Project management was often rated as satisfactory by supervision missions, but was questionable. Overall management of the project by INRAN was weak during the first four years. In particular, procurement performance was very poor. Notwithstanding an original intention to plan within the financial and management constraints of the system, counterpart funding problems slowed the implementation of the training program and the recruitment of consultants. Amendment to the credit agreement in 1995 to waive the 14 percent counterpart funds required for training and consultants improved the situation. The failure to adopt the statutes related to autonomous management resulted in many scientists leaving the Institute for more rewarding jobs in international institutions and in the West Africa region. The scientific director changed seven times during the 8 years of project implementation. M&E was poorly planned and poorly implemented. No sustainable funding mechanism was included in project design which would have enabled the Institute to generate revenues and cover at least part of its costs. The project is clearly unsustainable. Project design was weak with no clear definition of the type of research institution expected and no indicators for expected minimum research output. Bank supervision was weak, there were only nine supervision missions over 8 years. The midterm review was late.

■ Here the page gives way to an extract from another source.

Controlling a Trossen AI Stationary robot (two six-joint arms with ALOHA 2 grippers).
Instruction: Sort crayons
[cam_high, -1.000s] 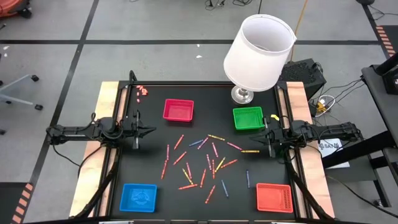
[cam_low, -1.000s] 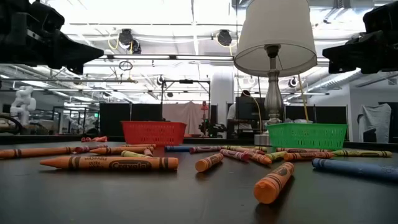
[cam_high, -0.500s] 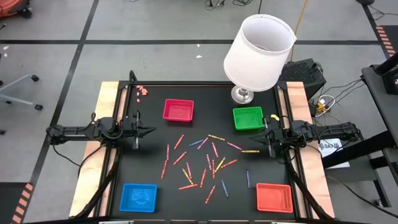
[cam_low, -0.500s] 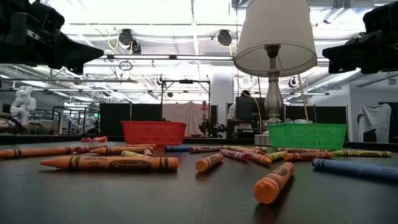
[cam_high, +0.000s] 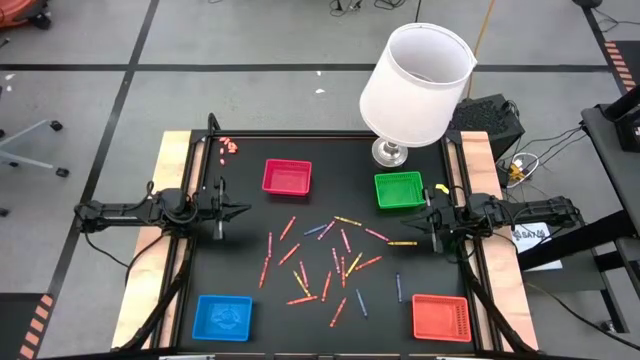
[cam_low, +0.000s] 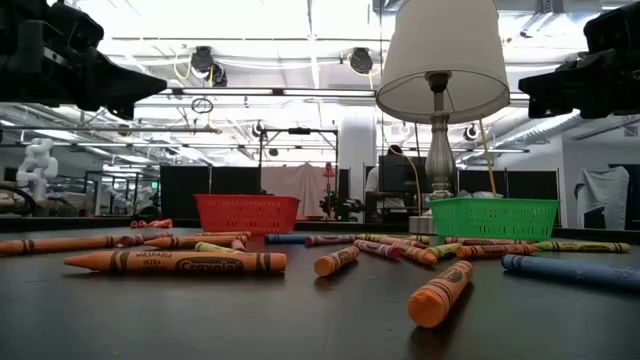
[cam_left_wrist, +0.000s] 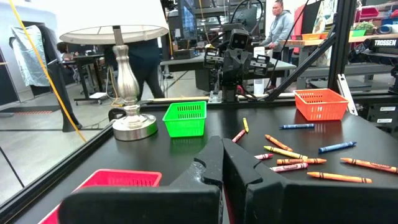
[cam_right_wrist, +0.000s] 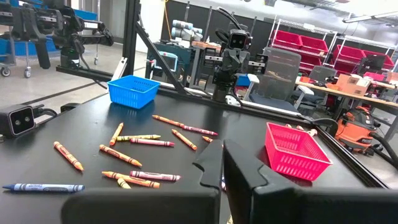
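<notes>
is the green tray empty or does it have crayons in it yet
Empty. From above, the green tray shows only its bare mesh floor; the crayons all lie scattered on the black table between the trays.

Def a robotics lab / workshop w/ open floor. Other robot arms (cam_right_wrist: 233, 46) sit on benches in the bg, red parts bins (cam_right_wrist: 348, 53) on shelving, a person (cam_left_wrist: 278, 25) standing at a workbench, ceiling ducts + strip lights (cam_low: 250, 45), taped concrete floor (cam_high: 250, 70).
</notes>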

6. Ratings:ICROED ReviewReason for Disagreement/Comments
Outcome:
UnsatisfactoryUnsatisfactory
Institutional Dev.:
PartialModest
Sustainability:
UnlikelyUnlikely
Bank Performance:
DeficientUnsatisfactory
Borrower Perf.:
DeficientUnsatisfactory
Quality of ICR:
Satisfactory

7. Lessons of Broad Applicablity:

1. Real farmer participation in the development of a research agenda and in the allocation of research funds is important. 2. Cost recovery mechanisms, even if on a modest initial scale, should be incorporated into project design to ensure some movement towards financial sustainability. 3. A special procurement commission (used in the last year of this project) can help with chronic procurement delays. 4. Conditions for effectiveness, once allowed to pass, are unlikely to be adopted during project implementation. 5. Lack of results-based performance indicators from the outset can contribute to a lack of clear understanding of project objectives across changing project managers and within the borrowing country and can result in a narrow view, and reduced continuity, in supervision.

8. Audit Recommended?  No

          Why?  

9. Comments on Quality of ICR:

Satisfactory. the lessons section is particularly well done. The rating of deficient Bank performance in appraisal and supervision shows fair and balanced judgment. Some attempt at an economic analysis would have been possible. As with most ICR's, the future operations section is weak.